When real, normal people get a hold of Google Glass, they might be fascinated.

Equally, they might be underwhelmed. Their sense of underwhelment might increase with every mocking comment they get from other real, normal people.

In any case, Google Glass won't be thrust into the real, normal world for a year. Or even more.

Meanwhile, we have to struggle with the knowledge that tech personality Robert Scoble wears his in the public toilets. During the weekend, he even posted an image of his hirsute, unsuited torso, complete with head and Google Glass on nose, in the shower.

Though some would have been moved to paroxysms of excitement at this sight, others would have had their prejudice confirmed that wearing Google Glass made you look like something of an alien. And not in the sense that Ted Cruz might mean.

I tend to side with those who believe that the nerds have lost their marbles with this notion. I feel sure this is why Google is rumored to be discussing Google Glass design with retro spectacle designers Warby Parker.

This is merely an instinctive human reaction. But a more intellectual reasoning for the potential rejection of Google Glass by what's left of normal society was offered by David Galbraith.

The Scottish co-founder of Yelp suggested that it is the very futuristic look of Google Glass that might be its downfall.

In a far-sighted and rear-sighted analysis at Medium.com, he offered that the things people find fashionable all have their roots in the past.

Suits are 18th century hunting wear.

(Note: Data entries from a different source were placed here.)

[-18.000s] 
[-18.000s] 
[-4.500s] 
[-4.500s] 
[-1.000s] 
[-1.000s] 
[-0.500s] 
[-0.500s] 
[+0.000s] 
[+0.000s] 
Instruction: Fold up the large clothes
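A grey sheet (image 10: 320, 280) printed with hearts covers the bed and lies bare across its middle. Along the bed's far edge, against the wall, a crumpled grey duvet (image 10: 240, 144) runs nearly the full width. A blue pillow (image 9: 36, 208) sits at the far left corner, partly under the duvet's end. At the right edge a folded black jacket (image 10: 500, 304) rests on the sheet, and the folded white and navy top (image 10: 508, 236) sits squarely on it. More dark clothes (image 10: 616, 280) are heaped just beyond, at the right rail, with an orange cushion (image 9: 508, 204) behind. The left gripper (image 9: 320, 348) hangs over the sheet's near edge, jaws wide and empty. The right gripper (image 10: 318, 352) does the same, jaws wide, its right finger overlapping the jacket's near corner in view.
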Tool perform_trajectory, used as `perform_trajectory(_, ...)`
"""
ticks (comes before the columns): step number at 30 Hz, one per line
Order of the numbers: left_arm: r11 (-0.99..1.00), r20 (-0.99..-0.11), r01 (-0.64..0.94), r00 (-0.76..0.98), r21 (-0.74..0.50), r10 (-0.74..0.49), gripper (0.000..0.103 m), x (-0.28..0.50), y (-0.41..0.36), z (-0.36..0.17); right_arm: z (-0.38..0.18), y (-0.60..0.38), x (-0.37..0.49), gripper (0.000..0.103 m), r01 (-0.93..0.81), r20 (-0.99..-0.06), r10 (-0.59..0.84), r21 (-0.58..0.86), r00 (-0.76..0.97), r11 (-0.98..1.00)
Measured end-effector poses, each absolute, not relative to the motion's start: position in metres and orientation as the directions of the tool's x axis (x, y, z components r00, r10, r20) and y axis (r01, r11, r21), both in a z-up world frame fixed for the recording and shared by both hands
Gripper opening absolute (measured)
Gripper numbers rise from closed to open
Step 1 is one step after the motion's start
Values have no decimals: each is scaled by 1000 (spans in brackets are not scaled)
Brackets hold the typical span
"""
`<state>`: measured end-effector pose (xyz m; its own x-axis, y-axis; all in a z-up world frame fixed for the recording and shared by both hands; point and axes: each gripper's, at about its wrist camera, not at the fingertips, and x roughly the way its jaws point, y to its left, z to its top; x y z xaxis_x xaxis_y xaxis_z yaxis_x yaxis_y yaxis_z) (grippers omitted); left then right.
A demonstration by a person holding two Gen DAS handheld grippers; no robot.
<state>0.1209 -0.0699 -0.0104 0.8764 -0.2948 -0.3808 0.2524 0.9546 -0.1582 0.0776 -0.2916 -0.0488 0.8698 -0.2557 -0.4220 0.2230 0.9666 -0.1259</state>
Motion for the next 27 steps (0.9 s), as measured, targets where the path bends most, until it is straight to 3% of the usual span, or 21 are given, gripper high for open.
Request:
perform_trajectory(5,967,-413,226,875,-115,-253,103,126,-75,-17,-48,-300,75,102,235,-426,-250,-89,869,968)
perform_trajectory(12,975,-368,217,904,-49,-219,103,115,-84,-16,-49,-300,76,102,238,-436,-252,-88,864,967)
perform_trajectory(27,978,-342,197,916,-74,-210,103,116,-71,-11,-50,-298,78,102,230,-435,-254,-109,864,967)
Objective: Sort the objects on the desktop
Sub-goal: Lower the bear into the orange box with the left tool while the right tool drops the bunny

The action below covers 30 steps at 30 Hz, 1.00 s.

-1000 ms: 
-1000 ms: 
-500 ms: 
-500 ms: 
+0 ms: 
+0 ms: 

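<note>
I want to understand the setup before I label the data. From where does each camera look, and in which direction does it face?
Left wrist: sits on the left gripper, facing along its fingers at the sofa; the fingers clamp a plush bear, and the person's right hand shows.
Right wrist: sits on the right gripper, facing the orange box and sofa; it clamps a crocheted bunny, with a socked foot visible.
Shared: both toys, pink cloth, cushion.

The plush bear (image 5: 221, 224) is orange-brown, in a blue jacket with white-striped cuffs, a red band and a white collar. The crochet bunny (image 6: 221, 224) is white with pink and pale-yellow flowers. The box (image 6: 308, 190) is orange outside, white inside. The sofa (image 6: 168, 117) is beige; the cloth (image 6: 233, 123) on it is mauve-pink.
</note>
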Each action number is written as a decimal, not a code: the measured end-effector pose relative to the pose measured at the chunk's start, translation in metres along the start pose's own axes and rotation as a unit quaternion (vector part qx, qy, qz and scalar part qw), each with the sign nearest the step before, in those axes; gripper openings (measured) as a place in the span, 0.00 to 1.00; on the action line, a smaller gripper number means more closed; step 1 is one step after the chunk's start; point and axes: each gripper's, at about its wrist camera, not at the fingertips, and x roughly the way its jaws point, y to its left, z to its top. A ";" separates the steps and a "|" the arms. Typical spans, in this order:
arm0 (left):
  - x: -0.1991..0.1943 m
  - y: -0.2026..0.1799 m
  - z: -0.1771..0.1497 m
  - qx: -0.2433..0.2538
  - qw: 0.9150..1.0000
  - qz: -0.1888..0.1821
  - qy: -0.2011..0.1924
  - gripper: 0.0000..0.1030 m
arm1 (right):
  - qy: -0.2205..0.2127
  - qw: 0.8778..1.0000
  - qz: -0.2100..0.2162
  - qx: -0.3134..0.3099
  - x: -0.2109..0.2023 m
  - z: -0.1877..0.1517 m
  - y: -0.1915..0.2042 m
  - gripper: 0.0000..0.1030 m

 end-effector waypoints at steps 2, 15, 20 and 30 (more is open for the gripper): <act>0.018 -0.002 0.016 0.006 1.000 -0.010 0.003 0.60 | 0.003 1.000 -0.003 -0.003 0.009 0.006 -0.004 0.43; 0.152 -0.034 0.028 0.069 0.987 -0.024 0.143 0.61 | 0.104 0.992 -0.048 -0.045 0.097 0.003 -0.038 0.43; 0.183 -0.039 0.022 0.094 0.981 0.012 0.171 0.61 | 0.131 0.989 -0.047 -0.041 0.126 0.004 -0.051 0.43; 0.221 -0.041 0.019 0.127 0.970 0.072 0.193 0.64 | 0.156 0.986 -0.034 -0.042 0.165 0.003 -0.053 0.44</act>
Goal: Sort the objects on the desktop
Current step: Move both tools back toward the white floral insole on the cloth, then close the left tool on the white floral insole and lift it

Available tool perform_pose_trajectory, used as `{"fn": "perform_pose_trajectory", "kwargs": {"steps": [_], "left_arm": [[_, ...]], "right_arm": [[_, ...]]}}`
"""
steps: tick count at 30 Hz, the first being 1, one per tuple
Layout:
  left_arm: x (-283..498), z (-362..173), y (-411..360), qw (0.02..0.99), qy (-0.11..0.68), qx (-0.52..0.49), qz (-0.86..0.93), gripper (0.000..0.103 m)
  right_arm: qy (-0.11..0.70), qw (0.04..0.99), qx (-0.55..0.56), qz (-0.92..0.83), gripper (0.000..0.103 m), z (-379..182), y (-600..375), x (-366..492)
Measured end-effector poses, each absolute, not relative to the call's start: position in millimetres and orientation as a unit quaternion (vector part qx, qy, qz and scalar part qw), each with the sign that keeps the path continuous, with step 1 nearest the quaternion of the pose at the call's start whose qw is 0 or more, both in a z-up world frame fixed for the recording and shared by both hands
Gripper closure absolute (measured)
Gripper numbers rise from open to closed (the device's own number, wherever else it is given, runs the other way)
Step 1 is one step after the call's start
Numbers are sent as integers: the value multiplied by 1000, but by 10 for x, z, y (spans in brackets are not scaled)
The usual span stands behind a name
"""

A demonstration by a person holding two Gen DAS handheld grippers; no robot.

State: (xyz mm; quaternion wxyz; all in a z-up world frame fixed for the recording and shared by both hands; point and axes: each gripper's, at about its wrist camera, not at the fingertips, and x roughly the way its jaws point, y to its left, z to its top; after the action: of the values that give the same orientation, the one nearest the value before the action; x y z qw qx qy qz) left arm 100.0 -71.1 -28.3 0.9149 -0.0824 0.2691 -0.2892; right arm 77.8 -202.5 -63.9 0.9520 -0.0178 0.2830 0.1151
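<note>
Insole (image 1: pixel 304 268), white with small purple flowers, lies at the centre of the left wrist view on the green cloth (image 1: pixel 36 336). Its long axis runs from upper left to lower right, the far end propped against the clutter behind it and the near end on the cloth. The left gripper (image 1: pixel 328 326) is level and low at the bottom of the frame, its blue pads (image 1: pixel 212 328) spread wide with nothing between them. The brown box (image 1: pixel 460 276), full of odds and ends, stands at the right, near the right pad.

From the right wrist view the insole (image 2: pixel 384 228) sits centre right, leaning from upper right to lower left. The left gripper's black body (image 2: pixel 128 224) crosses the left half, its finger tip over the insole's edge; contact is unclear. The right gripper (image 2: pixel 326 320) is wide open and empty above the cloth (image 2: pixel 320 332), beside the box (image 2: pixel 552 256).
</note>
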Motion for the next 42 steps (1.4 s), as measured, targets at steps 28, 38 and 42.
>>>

Jeans are so 19th century. And those painfully ugly chinos and Oxford shirts hail from Yale students before the world started fighting in the 20th century.

If only they could go back there.

"Looking futuristic is cool if you are a spaceman but not for hanging out in Williamsburg," he wrote.

That, of course, explains the proliferation of terribly expensive vintage clothing stores there.

Galbraith went on to explain that Apple's very popular designs have their roots in post-war Germany.

He likened Google Glass to the Bluetooth headset.

I don't know about you, but every time I see someone wearing a Bluetooth headset I want to quietly walk up to them and then scream very loudly in their ear for them to stop.

There's something so very inhuman about these things, as if by wearing them, the user is giving up some of their body to technology, ceding a little of their humanity to machine life.

Once technology becomes an appendage, it's breaking with style and siding with the weird and not so wonderful.

As Galbraith put it: "Tech influencers are very important for Internet services or a device such as the iPhone, but for things we wear, the things which tend to be based on the past, futurists with no particular requirement for fashion sensibility are not necessarily the best predictors of success."

A loose translation might suggest that nerds have never had style and the minute they try and make their gadgets a fashion accessory to be worn, rather than carried, this lack of style beams like a large cheek-zit on a very cold day.

Though some, like Scoble, might express spectacular tumescence over the idea of Google Glass, its success or failure might rest in its becoming less -- rather than more -- futuristic in its look and feel.

We might all like to say we're cool and liberal, but at heart we're so very staid and conservative.

Yes, we're all Newt Gingrich. Who, it so happens, will be one of the first to possess Google Glass.

We all look forward to his shower photo.